EXERCISE BRIEF: Please give back the listing below in full. Change nothing.

EXERCISE DATA:
====================

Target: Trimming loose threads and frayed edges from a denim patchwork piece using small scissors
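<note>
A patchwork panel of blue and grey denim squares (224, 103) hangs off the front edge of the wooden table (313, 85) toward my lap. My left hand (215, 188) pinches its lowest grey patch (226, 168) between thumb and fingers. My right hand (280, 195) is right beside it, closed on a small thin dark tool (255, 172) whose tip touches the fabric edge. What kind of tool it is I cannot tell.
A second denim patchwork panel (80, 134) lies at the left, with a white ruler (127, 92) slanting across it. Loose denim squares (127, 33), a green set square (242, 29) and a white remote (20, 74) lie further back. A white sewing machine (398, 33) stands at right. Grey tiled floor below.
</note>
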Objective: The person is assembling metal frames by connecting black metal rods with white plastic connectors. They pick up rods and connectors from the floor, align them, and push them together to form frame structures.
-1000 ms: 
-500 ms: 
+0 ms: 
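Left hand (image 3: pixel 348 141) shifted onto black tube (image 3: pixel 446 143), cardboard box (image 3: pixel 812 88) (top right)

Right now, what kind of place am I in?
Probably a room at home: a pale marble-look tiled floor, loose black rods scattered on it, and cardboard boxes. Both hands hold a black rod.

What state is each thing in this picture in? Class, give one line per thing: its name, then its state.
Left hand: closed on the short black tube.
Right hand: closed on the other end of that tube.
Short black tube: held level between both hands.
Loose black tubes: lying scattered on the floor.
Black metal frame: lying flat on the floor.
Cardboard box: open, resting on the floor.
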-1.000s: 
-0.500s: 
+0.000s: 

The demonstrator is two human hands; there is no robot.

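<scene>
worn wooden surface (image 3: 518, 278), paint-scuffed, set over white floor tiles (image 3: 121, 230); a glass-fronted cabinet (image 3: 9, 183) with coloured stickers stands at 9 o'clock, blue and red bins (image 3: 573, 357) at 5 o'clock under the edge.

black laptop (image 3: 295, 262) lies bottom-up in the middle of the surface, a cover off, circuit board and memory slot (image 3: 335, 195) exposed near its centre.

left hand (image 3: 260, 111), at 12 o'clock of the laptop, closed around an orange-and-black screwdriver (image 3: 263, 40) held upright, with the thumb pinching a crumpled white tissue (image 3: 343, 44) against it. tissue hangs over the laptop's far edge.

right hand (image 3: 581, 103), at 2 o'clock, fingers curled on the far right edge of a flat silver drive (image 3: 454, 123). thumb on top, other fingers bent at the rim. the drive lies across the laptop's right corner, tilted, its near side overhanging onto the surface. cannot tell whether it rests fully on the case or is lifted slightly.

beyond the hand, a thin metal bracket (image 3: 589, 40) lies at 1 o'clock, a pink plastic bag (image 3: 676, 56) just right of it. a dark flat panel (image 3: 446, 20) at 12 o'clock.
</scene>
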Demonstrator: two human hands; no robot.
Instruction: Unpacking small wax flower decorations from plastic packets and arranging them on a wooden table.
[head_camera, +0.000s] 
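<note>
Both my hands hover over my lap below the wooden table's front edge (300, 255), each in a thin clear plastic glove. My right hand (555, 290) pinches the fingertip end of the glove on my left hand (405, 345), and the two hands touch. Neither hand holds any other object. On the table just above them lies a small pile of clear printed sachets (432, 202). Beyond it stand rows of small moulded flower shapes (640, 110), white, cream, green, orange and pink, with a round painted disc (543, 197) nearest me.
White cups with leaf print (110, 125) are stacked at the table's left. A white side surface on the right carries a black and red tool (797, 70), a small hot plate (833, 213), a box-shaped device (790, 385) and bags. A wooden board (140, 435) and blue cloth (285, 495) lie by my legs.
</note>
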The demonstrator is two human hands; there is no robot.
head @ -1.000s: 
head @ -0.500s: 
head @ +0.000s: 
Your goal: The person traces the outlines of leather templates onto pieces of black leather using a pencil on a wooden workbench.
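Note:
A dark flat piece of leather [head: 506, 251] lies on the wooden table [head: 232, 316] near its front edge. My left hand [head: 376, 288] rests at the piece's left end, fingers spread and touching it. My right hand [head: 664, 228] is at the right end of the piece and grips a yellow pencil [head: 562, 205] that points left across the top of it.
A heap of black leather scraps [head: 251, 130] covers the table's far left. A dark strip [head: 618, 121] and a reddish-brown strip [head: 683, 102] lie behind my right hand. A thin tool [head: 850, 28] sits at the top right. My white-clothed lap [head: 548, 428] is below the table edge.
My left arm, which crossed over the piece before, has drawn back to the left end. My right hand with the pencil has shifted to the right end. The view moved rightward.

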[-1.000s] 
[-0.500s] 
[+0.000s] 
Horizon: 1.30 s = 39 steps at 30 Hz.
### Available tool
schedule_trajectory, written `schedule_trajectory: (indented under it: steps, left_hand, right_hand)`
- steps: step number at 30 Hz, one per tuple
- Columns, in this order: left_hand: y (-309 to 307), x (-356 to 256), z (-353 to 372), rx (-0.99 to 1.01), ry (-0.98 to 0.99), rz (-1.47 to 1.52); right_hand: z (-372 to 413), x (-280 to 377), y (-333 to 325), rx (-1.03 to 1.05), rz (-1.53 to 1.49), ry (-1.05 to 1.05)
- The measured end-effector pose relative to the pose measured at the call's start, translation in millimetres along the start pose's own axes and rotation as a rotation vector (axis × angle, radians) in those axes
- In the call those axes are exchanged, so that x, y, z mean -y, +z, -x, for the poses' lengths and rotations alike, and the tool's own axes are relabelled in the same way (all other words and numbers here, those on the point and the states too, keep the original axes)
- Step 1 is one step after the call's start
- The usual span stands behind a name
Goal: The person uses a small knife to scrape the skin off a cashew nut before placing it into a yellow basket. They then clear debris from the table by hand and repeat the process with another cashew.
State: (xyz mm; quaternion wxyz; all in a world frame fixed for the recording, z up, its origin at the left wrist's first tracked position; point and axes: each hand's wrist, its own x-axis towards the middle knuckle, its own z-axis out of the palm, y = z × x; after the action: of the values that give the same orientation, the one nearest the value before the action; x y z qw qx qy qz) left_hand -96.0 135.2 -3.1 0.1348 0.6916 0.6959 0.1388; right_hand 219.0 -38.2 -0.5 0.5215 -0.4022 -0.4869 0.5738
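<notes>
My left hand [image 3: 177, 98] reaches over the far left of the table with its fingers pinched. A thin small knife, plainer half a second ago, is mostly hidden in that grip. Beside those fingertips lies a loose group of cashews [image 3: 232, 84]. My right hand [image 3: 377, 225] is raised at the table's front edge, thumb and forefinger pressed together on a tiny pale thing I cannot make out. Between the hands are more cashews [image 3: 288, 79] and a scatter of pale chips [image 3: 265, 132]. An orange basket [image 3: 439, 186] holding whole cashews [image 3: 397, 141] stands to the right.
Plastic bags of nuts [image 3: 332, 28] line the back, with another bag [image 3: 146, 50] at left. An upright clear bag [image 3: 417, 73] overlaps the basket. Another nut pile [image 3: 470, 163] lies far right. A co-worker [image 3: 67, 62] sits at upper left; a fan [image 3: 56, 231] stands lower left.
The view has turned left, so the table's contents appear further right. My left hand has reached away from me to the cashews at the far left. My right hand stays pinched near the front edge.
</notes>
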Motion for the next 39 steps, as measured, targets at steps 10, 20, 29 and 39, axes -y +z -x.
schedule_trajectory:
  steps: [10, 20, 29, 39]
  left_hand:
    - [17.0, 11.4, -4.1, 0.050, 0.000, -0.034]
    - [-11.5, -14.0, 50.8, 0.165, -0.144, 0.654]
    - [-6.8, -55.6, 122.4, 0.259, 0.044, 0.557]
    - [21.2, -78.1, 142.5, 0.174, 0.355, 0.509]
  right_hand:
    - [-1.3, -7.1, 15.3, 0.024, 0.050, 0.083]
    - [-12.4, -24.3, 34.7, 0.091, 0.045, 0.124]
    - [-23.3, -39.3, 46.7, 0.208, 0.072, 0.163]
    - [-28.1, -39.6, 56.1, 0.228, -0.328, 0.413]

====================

ANSWER SPACE:
Target: Trimming loose threads and frayed edges from a denim patchwork piece using small scissors
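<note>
A patchwork panel of blue and grey denim squares (224, 103) hangs off the front edge of the wooden table (313, 85) toward my lap. My left hand (215, 188) pinches its lowest grey patch (226, 168) between thumb and fingers. My right hand (280, 195) is right beside it, closed on a small thin dark tool (255, 172) whose tip touches the fabric edge. What kind of tool it is I cannot tell.
A second denim patchwork panel (80, 134) lies at the left, with a white ruler (127, 92) slanting across it. Loose denim squares (127, 33), a green set square (242, 29) and a white remote (20, 74) lie further back. A white sewing machine (398, 33) stands at right. Grey tiled floor below.
</note>
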Objective: The person is assembling metal frames by connecting black metal rods with white plastic connectors. They pick up rods and connectors from the floor, align them, and push them together to form frame structures.
-1000 ms: 
-500 ms: 
+0 ms: 
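Left hand (image 3: pixel 348 141) shifted onto black tube (image 3: pixel 446 143), cardboard box (image 3: pixel 812 88) (top right)

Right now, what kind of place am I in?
Probably a room at home: a pale marble-look tiled floor, loose black rods scattered on it, and cardboard boxes. Both hands hold a black rod.

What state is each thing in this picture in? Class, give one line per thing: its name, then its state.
Left hand: closed on the short black tube.
Right hand: closed on the other end of that tube.
Short black tube: held level between both hands.
Loose black tubes: lying scattered on the floor.
Black metal frame: lying flat on the floor.
Cardboard box: open, resting on the floor.
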-1.000s: 
-0.500s: 
+0.000s: 

The demonstrator is two human hands; there is no robot.

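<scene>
worn wooden surface (image 3: 518, 278), paint-scuffed, set over white floor tiles (image 3: 121, 230); a glass-fronted cabinet (image 3: 9, 183) with coloured stickers stands at 9 o'clock, blue and red bins (image 3: 573, 357) at 5 o'clock under the edge.

black laptop (image 3: 295, 262) lies bottom-up in the middle of the surface, a cover off, circuit board and memory slot (image 3: 335, 195) exposed near its centre.

left hand (image 3: 260, 111), at 12 o'clock of the laptop, closed around an orange-and-black screwdriver (image 3: 263, 40) held upright, with the thumb pinching a crumpled white tissue (image 3: 343, 44) against it. tissue hangs over the laptop's far edge.

right hand (image 3: 581, 103), at 2 o'clock, fingers curled on the far right edge of a flat silver drive (image 3: 454, 123). thumb on top, other fingers bent at the rim. the drive lies across the laptop's right corner, tilted, its near side overhanging onto the surface. cannot tell whether it rests fully on the case or is lifted slightly.

beyond the hand, a thin metal bracket (image 3: 589, 40) lies at 1 o'clock, a pink plastic bag (image 3: 676, 56) just right of it. a dark flat panel (image 3: 446, 20) at 12 o'clock.
</scene>
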Demonstrator: two human hands; no robot.
Instruction: Unpacking small wax flower decorations from plastic packets and arranging them on a wooden table.
[head_camera, +0.000s] 
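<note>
Both my hands hover over my lap below the wooden table's front edge (300, 255), each in a thin clear plastic glove. My right hand (555, 290) pinches the fingertip end of the glove on my left hand (405, 345), and the two hands touch. Neither hand holds any other object. On the table just above them lies a small pile of clear printed sachets (432, 202). Beyond it stand rows of small moulded flower shapes (640, 110), white, cream, green, orange and pink, with a round painted disc (543, 197) nearest me.
White cups with leaf print (110, 125) are stacked at the table's left. A white side surface on the right carries a black and red tool (797, 70), a small hot plate (833, 213), a box-shaped device (790, 385) and bags. A wooden board (140, 435) and blue cloth (285, 495) lie by my legs.
</note>
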The demonstrator is two human hands; there is no robot.
head @ -1.000s: 
head @ -0.500s: 
head @ +0.000s: 
Your goal: The person traces the outlines of leather templates onto pieces of black leather using a pencil on a wooden workbench.
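Note:
A dark flat piece of leather [head: 506, 251] lies on the wooden table [head: 232, 316] near its front edge. My left hand [head: 376, 288] rests at the piece's left end, fingers spread and touching it. My right hand [head: 664, 228] is at the right end of the piece and grips a yellow pencil [head: 562, 205] that points left across the top of it.
A heap of black leather scraps [head: 251, 130] covers the table's far left. A dark strip [head: 618, 121] and a reddish-brown strip [head: 683, 102] lie behind my right hand. A thin tool [head: 850, 28] sits at the top right. My white-clothed lap [head: 548, 428] is below the table edge.
My left arm, which crossed over the piece before, has drawn back to the left end. My right hand with the pencil has shifted to the right end. The view moved rightward.
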
[-1.000s] 
[-0.500s] 
[+0.000s] 
Horizon: 1.30 s = 39 steps at 30 Hz.
### Available tool
schedule_trajectory, written `schedule_trajectory: (indented under it: steps, left_hand, right_hand)`
- steps: step number at 30 Hz, one per tuple
- Columns, in this order: left_hand: y (-309 to 307), x (-356 to 256), z (-353 to 372), rx (-0.99 to 1.01), ry (-0.98 to 0.99), rz (-1.47 to 1.52); right_hand: z (-372 to 413), x (-280 to 377), y (-333 to 325), rx (-1.03 to 1.05), rz (-1.53 to 1.49), ry (-1.05 to 1.05)
- The measured end-effector pose relative to the pose measured at the call's start, translation in millimetres along the start pose's own axes and rotation as a rotation vector (axis × angle, radians) in those axes
- In the call those axes are exchanged, so that x, y, z mean -y, +z, -x, for the poses' lengths and rotations alike, and the tool's own axes are relabelled in the same way (all other words and numbers here, those on the point and the states too, keep the original axes)
- Step 1 is one step after the call's start
- The usual span stands behind a name
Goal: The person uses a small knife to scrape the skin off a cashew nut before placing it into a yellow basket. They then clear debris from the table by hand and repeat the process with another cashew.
State: (xyz mm; quaternion wxyz; all in a world frame fixed for the recording, z up, its origin at the left wrist's first tracked position; point and axes: each hand's wrist, its own x-axis towards the middle knuckle, its own z-axis out of the palm, y = z × x; after the action: of the values that give the same orientation, the one nearest the value before the action; x y z qw qx qy qz) left_hand -96.0 135.2 -3.1 0.1348 0.6916 0.6959 0.1388; right_hand 219.0 -38.2 -0.5 0.5215 -0.4022 -0.4869 0.5738
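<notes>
My left hand [image 3: 177, 98] reaches over the far left of the table with its fingers pinched. A thin small knife, plainer half a second ago, is mostly hidden in that grip. Beside those fingertips lies a loose group of cashews [image 3: 232, 84]. My right hand [image 3: 377, 225] is raised at the table's front edge, thumb and forefinger pressed together on a tiny pale thing I cannot make out. Between the hands are more cashews [image 3: 288, 79] and a scatter of pale chips [image 3: 265, 132]. An orange basket [image 3: 439, 186] holding whole cashews [image 3: 397, 141] stands to the right.
Plastic bags of nuts [image 3: 332, 28] line the back, with another bag [image 3: 146, 50] at left. An upright clear bag [image 3: 417, 73] overlaps the basket. Another nut pile [image 3: 470, 163] lies far right. A co-worker [image 3: 67, 62] sits at upper left; a fan [image 3: 56, 231] stands lower left.
The view has turned left, so the table's contents appear further right. My left hand has reached away from me to the cashews at the far left. My right hand stays pinched near the front edge.
</notes>
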Motion for the next 39 steps, as measured, targets at steps 10, 20, 29 and 39, axes -y +z -x.
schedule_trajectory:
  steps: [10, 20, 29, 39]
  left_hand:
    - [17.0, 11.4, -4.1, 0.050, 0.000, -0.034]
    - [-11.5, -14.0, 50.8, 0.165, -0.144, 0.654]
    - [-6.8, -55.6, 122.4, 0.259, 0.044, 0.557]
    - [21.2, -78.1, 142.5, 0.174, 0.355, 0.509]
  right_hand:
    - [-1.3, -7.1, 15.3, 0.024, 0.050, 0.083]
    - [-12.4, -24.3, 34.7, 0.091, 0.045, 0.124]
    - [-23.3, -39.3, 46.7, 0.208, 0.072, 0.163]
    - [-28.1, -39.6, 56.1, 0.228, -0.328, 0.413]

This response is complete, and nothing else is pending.